YOUR OBJECTIVE: Reproduce the listing below exactly, minus its pictures.

┄┄┄┄┄┄┄┄┄┄┄┄┄┄┄┄┄┄┄┄

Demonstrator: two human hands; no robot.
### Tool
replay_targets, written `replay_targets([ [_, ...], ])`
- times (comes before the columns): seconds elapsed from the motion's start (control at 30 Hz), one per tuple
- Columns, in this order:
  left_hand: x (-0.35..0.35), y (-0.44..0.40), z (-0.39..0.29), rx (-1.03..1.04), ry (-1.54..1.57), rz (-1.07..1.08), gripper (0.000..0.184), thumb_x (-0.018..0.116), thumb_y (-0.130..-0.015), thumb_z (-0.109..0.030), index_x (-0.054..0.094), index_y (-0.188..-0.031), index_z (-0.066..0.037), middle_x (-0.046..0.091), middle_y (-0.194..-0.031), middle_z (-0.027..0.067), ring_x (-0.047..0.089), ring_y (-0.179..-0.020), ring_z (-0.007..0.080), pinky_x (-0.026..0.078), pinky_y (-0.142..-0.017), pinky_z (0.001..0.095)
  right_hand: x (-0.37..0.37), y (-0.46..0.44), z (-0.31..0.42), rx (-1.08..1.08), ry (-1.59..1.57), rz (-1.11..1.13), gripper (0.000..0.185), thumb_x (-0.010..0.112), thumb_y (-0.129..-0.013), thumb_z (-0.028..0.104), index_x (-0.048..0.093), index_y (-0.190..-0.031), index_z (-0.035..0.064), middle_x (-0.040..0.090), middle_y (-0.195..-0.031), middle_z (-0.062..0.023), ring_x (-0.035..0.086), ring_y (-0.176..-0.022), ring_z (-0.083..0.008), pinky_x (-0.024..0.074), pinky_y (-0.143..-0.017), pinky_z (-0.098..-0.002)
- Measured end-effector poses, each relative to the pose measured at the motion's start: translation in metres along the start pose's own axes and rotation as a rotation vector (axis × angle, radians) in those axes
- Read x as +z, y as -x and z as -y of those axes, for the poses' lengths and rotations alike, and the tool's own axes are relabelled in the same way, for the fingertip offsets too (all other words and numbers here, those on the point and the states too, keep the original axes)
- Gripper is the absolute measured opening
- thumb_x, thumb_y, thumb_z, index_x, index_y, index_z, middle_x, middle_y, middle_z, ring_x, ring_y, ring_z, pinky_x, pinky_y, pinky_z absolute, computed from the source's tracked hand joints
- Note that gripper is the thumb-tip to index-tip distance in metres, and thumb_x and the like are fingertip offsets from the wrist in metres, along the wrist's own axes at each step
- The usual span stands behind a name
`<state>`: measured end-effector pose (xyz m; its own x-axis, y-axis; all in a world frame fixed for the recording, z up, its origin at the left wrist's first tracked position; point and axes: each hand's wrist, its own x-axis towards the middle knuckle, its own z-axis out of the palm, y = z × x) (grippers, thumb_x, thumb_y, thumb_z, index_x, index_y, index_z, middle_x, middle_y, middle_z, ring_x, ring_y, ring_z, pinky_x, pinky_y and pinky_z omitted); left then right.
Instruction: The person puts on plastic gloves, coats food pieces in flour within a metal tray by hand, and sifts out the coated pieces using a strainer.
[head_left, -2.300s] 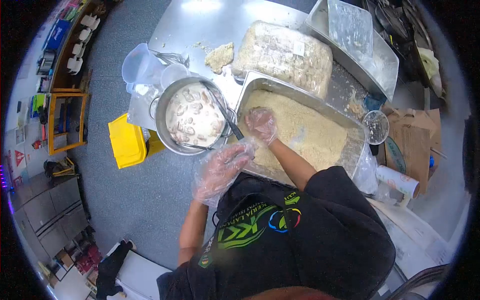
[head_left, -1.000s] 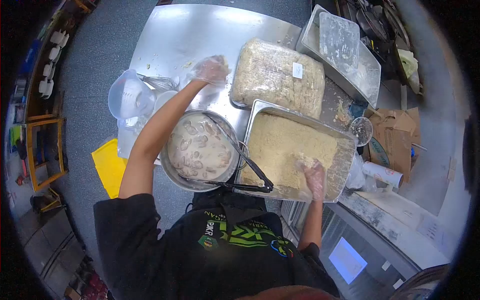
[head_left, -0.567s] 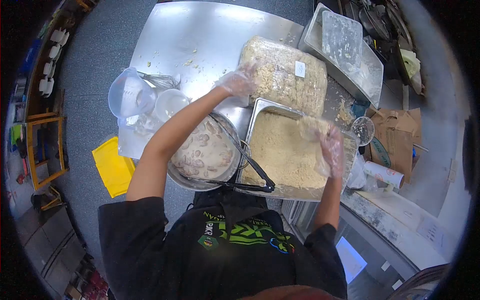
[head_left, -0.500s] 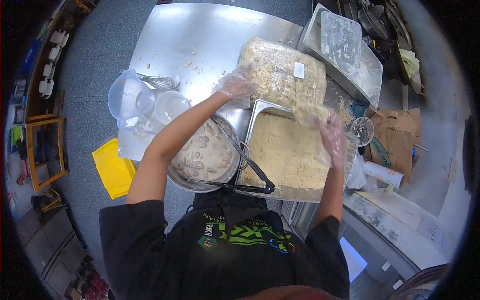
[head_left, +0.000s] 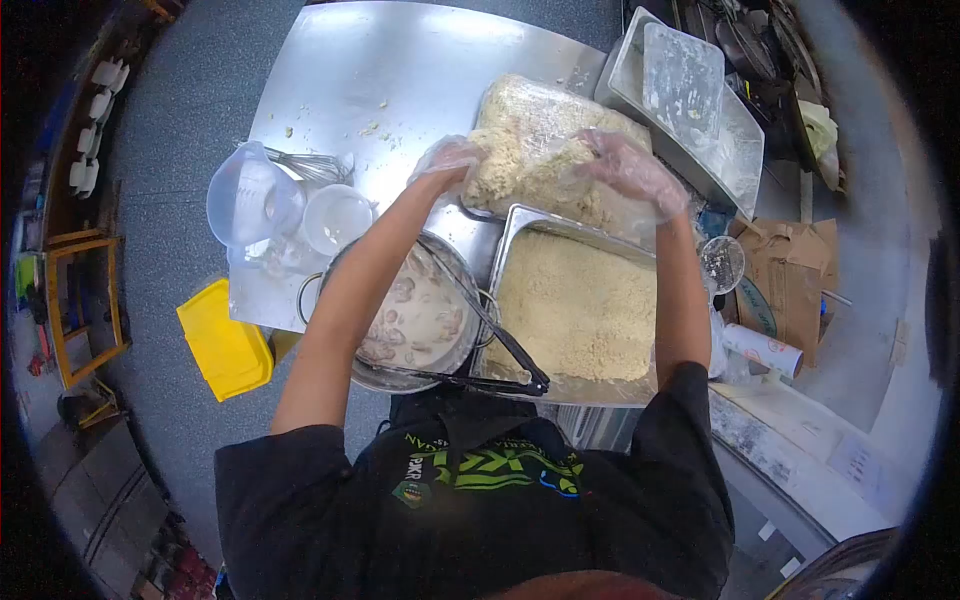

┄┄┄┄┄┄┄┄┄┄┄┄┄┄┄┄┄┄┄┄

EXPECTED ANSWER:
Demonstrator: two human hands; no robot.
### Tool
replay_targets, written `replay_targets([ [_, ...], ])`
- times (comes before the columns): seconds elapsed from the motion's start (control at 30 Hz), one per tuple
- Columns, in this order:
  left_hand: x (-0.35..0.35), y (-0.44..0.40), z (-0.39..0.29), rx (-1.03..1.04), ry (-1.54..1.57), rz (-1.07..1.08), gripper (0.000..0.184), thumb_x (-0.018..0.116), thumb_y (-0.130..-0.015), thumb_z (-0.109..0.030), index_x (-0.054..0.094), index_y (-0.188..-0.031), index_z (-0.066..0.037), middle_x (-0.046..0.091), middle_y (-0.194..-0.031), middle_z (-0.027..0.067), ring_x (-0.047..0.089), ring_y (-0.179..-0.020), ring_z (-0.007..0.080), pinky_x (-0.026..0.078), pinky_y (-0.142..-0.017), pinky_z (0.001..0.095)
  right_hand: x (-0.37..0.37), y (-0.46..0.44), z (-0.31..0.42), rx (-1.08..1.08), ry (-1.59..1.57), rz (-1.11..1.13), gripper (0.000..0.185), thumb_x (-0.010..0.112), thumb_y (-0.129..-0.013), thumb_z (-0.028..0.104), index_x (-0.048..0.093), index_y (-0.190..-0.031), index_z (-0.035..0.064), middle_x (-0.040..0.090), middle_y (-0.195..-0.031), middle_z (-0.062..0.023), ring_x (-0.035..0.086), ring_y (-0.176..-0.022), ring_z (-0.083..0.008), pinky_x (-0.024..0.074), pinky_y (-0.143..-0.017), pinky_z (-0.098..-0.002)
- Measured end-effector poses, each relative to the pose measured at the motion's start: translation in metres along the start pose's own axes and rotation as a rotation vector (axis × angle, radians) in those axes
- Read x as +z, y as -x and z as -y of those axes, for the poses' lengths and rotations alike, and the tool's own axes are relabelled in the same way, for the fingertip offsets too (all other words and numbers here, those on the point and the states too, keep the original axes)
- Gripper is the absolute measured opening
- thumb_x, thumb_y, thumb_z, index_x, index_y, index_z, middle_x, middle_y, middle_z, ring_x, ring_y, ring_z, pinky_x, pinky_y, pinky_z absolute, computed from the source's tracked hand joints
- Note that gripper is the thumb-tip to index-tip distance in metres, and thumb_x and the like are fingertip offsets from the wrist in metres, along the wrist's own axes at each step
- The usual span stands behind a name
`<state>`: measured end-effector pose (xyz m; its own x-axis, y-axis; all in a world frame fixed for the recording, z up, its origin at the left wrist's first tracked position; point and axes: each hand's wrist, its own x-axis towards the middle knuckle, its own z-axis out of the palm, y = z × x) (grippers, thumb_x, thumb_y, thumb_z, index_x, index_y, index_z, middle_x, middle_y, middle_z, ring_x, ring_y, ring_z, pinky_x, pinky_y and pinky_z omitted); left then right.
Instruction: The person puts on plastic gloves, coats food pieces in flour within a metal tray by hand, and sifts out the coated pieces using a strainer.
[head_left, -2.300s] 
[head_left, -1.000s] 
[head_left, -0.567s] 
[head_left, -0.500s] 
[head_left, +0.000s] 

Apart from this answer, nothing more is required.